This is the proper link to the video page.
http://cweb.canon.jp/bctv/lineup/multipurpose/movie.html


----------



## jd7 (Sep 13, 2015)

Sony A7S eat your heart out  ;D


----------



## raptor3x (Sep 13, 2015)

jd7 said:


> Sony A7S eat your heart out  ;D



At 102K it looks pretty phenomenal, but in the scene where they ramp up to ISO 4m it seems to fall apart really fast after ISO 102K. I think the new A7sII might actually look better at 409K.


----------



## DigiAngel (Sep 13, 2015)

at iso 4m it "hast to" look terrible, there are only a few photons hitting the sensor at that levels, so colors and dynamic range will be rubbish, regardless of the sensor qualitiy.i wonder how far you can go for real use. the A7s falls apart at around iso100.000, maybe one stop better?


----------



## TeT (Sep 13, 2015)

Think of some of the uses for this camera. At 4m some of that video was clean enough for identification purposes.

Very impressive, did you not how beat up the test box was ... Nice and rugged..


----------



## rs (Sep 13, 2015)

TeT said:


> Think of some of the uses for this camera. At 4m some of that video was clean enough for identification purposes.
> 
> Very impressive, did you not how beat up the test box was ... Nice and rugged..

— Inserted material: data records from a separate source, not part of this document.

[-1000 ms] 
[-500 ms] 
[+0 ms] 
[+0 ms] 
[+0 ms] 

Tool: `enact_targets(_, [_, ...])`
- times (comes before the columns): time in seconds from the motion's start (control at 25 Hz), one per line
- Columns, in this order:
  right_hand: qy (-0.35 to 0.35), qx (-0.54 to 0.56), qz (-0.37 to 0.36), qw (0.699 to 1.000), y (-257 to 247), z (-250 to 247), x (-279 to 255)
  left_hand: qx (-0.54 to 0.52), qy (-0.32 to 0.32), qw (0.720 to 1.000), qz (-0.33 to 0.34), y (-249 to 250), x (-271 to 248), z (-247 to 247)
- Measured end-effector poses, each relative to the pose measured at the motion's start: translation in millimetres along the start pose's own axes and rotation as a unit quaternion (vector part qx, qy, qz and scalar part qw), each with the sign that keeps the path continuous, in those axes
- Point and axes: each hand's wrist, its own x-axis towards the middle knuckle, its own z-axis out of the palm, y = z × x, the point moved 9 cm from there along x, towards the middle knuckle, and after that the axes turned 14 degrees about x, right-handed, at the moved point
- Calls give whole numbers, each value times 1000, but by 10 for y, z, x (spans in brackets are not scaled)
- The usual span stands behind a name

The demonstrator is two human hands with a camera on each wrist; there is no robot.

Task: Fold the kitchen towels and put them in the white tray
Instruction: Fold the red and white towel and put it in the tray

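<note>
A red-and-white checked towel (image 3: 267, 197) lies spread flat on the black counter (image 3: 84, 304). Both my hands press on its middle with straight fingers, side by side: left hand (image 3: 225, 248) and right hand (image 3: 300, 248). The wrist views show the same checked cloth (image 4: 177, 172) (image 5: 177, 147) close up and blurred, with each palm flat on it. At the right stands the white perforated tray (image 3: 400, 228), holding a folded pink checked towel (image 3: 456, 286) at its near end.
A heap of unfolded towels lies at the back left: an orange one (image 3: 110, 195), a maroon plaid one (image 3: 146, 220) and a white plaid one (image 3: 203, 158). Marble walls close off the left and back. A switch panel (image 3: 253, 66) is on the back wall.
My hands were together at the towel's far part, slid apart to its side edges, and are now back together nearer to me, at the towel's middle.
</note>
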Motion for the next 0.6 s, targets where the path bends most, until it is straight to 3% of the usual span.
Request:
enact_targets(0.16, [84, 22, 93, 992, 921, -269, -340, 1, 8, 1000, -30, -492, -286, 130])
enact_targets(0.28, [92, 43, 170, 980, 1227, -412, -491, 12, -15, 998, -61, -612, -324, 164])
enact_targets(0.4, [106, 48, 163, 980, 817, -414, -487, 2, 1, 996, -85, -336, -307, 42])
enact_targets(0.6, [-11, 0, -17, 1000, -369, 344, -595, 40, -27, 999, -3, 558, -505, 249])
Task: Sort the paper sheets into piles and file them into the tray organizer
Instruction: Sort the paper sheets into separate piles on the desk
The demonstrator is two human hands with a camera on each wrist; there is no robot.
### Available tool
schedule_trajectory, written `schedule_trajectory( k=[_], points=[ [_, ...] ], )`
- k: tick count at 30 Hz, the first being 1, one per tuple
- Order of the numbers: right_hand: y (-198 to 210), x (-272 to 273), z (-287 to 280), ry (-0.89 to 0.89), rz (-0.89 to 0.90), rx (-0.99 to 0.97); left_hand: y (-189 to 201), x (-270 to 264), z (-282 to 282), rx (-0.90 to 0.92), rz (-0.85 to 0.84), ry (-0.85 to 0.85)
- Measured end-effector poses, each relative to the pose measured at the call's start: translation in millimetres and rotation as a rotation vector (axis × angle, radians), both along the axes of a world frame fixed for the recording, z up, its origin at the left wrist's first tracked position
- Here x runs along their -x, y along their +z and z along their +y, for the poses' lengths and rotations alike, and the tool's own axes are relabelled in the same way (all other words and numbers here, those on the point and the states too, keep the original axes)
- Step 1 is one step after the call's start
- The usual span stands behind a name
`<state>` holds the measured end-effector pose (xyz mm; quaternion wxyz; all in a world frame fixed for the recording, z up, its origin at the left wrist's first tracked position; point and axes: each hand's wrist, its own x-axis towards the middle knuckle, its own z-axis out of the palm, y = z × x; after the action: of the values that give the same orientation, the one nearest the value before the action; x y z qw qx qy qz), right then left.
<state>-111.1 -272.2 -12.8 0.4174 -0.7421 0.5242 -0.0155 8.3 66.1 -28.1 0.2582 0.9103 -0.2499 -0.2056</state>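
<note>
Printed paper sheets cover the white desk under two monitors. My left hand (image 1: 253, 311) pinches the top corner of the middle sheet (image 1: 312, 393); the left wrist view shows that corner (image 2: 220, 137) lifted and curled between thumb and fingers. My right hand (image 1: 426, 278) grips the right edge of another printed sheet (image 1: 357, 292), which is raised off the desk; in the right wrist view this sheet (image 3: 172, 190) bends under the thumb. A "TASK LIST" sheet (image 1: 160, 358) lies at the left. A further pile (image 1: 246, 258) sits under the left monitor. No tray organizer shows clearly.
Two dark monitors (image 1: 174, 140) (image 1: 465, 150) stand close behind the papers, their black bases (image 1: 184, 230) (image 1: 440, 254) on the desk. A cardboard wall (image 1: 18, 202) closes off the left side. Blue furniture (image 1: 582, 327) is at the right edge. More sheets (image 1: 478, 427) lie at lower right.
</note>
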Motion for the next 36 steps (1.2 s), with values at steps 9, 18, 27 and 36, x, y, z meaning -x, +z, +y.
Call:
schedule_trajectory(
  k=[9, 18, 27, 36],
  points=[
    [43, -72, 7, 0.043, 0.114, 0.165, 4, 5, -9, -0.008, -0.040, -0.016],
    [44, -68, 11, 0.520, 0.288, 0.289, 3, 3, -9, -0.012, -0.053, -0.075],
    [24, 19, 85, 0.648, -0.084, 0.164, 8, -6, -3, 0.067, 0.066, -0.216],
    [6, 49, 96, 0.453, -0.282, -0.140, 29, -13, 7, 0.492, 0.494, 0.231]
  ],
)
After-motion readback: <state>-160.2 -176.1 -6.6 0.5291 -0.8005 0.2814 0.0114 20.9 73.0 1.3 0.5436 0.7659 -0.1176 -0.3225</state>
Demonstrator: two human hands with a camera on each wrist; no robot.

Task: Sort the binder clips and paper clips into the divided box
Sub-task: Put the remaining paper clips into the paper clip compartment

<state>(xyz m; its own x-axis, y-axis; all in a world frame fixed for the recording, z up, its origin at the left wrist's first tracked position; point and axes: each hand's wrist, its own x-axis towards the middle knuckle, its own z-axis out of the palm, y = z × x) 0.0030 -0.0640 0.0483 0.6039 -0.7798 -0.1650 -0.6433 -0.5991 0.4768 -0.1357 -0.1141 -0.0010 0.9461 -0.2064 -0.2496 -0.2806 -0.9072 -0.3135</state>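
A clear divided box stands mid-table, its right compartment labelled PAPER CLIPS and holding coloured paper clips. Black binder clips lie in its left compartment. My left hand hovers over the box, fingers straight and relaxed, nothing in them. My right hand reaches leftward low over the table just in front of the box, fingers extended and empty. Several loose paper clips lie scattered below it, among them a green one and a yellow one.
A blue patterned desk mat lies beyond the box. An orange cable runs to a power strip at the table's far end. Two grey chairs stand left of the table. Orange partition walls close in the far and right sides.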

Yeah, it looks like there's just the one unit the team behind the video could get their hands on, and its had a hard life.

ISO 4.5 million doesn't look clean, but as stated previously, that's shot noise. At such low levels of illumination, photons are so few and far between that it's physically impossible for it to look clean.


----------



## Gordonium (Sep 13, 2015)

both A7s and this falls apart above 102k, guess they both reached the physical limit of a 35mm sensor, theres only that much photons you can capture after all. Those extra ISOs is just about how bad you can accept the image to be.


----------



## TAF (Sep 13, 2015)

rs said:


> TeT said:
> 
> 
> > Think of some of the uses for this camera. At 4m some of that video was clean enough for identification purposes.
> ...




Once they add a Pelletier cooler (about $25, plus engineering), things will get better at the high ISO's.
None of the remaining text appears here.